Problem statement - Scan the lines below for "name" and copy the matches.

*** Records for processing Section Begins ***

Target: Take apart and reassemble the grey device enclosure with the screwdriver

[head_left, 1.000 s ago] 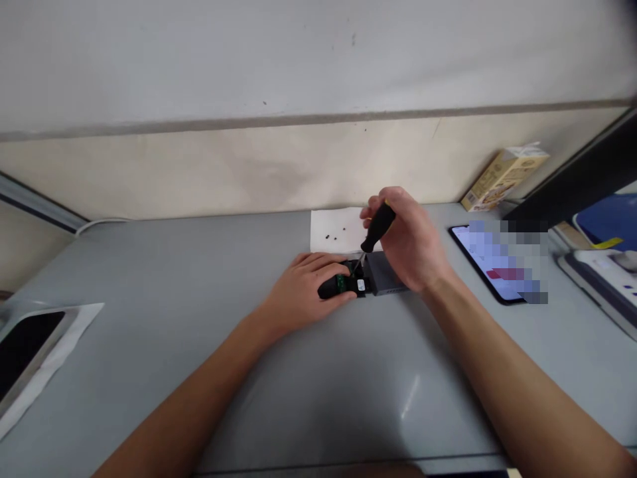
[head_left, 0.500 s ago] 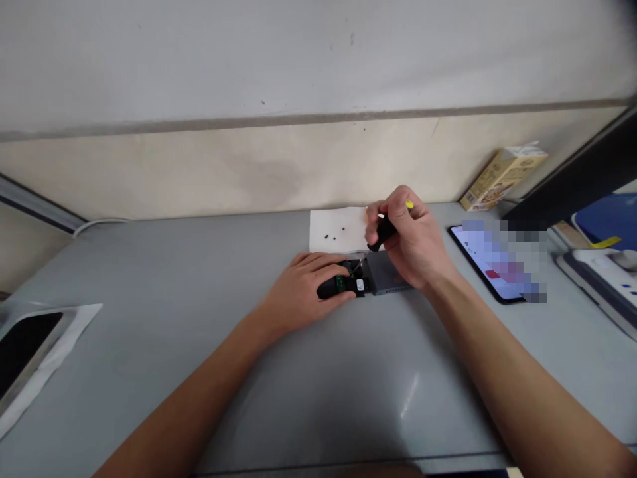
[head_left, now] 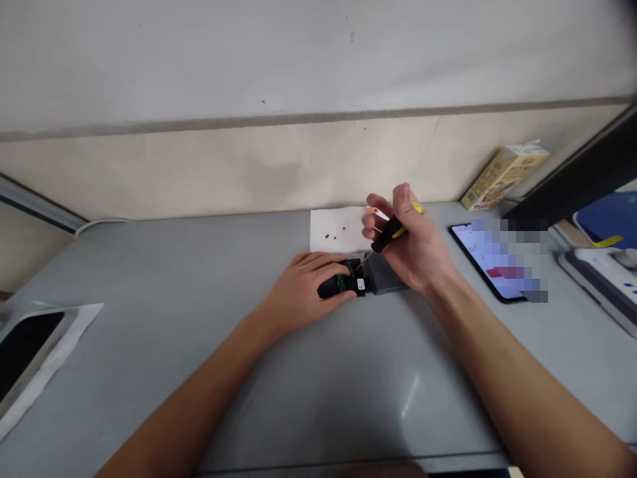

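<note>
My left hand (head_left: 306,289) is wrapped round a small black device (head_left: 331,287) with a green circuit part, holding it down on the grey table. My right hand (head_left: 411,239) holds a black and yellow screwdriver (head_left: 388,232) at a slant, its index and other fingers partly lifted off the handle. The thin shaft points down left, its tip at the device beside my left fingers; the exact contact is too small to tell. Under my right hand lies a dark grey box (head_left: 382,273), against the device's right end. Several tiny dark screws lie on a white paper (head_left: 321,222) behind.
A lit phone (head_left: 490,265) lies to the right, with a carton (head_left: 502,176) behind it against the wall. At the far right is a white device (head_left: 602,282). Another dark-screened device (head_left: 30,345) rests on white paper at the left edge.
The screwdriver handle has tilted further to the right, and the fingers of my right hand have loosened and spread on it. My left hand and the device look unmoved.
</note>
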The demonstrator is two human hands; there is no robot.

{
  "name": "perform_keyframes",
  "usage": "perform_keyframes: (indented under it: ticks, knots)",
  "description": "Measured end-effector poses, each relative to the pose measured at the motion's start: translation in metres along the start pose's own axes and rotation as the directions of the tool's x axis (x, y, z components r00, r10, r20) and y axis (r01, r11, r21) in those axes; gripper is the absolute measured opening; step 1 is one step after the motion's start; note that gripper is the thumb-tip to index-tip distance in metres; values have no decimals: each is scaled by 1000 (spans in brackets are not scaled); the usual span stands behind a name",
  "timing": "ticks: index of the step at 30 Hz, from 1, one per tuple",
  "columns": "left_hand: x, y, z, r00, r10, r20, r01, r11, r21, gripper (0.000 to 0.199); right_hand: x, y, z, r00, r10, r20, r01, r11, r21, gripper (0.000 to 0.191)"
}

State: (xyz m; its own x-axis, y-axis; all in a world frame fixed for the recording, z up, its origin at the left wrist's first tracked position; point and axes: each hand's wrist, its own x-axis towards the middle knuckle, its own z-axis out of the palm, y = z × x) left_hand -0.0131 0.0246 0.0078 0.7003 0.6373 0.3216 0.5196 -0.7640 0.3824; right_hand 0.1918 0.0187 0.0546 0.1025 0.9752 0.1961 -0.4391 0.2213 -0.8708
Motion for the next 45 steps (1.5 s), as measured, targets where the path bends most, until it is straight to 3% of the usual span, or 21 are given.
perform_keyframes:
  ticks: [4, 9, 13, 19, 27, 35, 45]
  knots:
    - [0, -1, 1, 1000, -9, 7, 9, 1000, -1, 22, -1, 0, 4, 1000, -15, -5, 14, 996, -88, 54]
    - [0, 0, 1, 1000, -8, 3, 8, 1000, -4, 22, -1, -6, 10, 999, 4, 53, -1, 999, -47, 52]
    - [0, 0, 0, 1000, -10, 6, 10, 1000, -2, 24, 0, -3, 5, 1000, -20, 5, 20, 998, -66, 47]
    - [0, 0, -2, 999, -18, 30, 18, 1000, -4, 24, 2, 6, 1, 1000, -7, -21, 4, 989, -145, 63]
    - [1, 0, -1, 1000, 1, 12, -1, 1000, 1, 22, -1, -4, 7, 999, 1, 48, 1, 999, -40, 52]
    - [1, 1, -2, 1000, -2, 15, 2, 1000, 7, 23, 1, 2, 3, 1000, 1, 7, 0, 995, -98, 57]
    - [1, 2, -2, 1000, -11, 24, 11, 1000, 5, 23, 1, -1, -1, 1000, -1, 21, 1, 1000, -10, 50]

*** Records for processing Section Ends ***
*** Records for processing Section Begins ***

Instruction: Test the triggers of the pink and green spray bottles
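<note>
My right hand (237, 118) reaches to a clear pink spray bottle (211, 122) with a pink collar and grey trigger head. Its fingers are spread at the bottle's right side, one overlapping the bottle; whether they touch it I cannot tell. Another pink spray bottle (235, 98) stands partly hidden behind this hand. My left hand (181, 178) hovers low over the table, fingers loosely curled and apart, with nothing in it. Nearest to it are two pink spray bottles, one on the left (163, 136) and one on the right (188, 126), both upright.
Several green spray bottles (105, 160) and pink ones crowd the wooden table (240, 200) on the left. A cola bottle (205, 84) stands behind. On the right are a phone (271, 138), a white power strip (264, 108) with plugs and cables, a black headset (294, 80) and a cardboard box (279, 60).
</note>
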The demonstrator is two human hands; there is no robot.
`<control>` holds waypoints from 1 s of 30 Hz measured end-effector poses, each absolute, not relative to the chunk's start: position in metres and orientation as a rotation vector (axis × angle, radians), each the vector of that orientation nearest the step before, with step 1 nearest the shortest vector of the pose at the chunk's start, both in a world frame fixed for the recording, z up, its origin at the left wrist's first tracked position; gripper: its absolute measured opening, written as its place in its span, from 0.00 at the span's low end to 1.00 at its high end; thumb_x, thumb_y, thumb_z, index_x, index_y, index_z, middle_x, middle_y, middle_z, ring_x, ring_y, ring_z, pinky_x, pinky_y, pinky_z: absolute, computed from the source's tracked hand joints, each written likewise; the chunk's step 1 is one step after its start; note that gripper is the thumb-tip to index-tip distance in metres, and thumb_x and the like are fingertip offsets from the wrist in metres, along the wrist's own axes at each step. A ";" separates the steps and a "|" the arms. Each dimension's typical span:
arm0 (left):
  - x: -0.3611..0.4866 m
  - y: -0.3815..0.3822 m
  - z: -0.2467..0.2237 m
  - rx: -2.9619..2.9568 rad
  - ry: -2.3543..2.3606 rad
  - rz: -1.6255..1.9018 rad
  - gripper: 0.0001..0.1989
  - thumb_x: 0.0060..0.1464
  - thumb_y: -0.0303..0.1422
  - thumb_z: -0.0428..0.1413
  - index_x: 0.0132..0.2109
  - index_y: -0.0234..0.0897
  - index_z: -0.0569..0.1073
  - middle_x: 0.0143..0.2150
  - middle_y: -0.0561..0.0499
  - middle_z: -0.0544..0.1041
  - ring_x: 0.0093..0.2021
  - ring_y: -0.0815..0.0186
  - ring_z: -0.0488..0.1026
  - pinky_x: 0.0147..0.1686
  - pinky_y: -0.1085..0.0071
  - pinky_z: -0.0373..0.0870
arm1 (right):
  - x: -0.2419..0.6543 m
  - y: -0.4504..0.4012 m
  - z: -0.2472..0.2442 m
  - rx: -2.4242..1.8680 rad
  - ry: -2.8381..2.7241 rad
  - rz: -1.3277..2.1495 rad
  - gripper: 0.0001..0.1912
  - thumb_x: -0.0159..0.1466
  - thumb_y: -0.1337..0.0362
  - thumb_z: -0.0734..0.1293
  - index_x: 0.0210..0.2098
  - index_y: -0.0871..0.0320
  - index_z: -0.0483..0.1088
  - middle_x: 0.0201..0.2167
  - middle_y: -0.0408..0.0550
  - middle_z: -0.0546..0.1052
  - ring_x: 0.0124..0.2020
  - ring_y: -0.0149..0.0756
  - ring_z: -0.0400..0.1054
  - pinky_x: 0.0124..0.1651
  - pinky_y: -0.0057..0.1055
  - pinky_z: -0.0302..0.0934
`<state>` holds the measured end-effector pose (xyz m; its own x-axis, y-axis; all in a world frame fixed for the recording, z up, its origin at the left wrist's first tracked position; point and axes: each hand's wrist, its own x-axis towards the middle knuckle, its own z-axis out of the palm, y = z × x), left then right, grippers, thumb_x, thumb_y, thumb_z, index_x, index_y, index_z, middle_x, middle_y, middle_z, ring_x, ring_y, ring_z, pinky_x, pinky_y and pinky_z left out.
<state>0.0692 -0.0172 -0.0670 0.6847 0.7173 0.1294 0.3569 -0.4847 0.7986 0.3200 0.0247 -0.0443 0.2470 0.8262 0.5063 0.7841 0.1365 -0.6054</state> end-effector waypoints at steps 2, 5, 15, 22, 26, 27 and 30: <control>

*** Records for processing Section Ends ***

Task solution -
  "name": "perform_keyframes",
  "description": "Measured end-effector poses, each relative to the pose measured at the motion's start: translation in metres along the start pose's own axes and rotation as the directions of the tool's x axis (x, y, z components r00, r10, r20) and y axis (r01, r11, r21) in those axes; gripper is the absolute measured opening; step 1 is one step after the motion's start; note that gripper is the thumb-tip to index-tip distance in metres; values have no decimals: each is scaled by 1000 (spans in brackets are not scaled); the usual span stands behind a name",

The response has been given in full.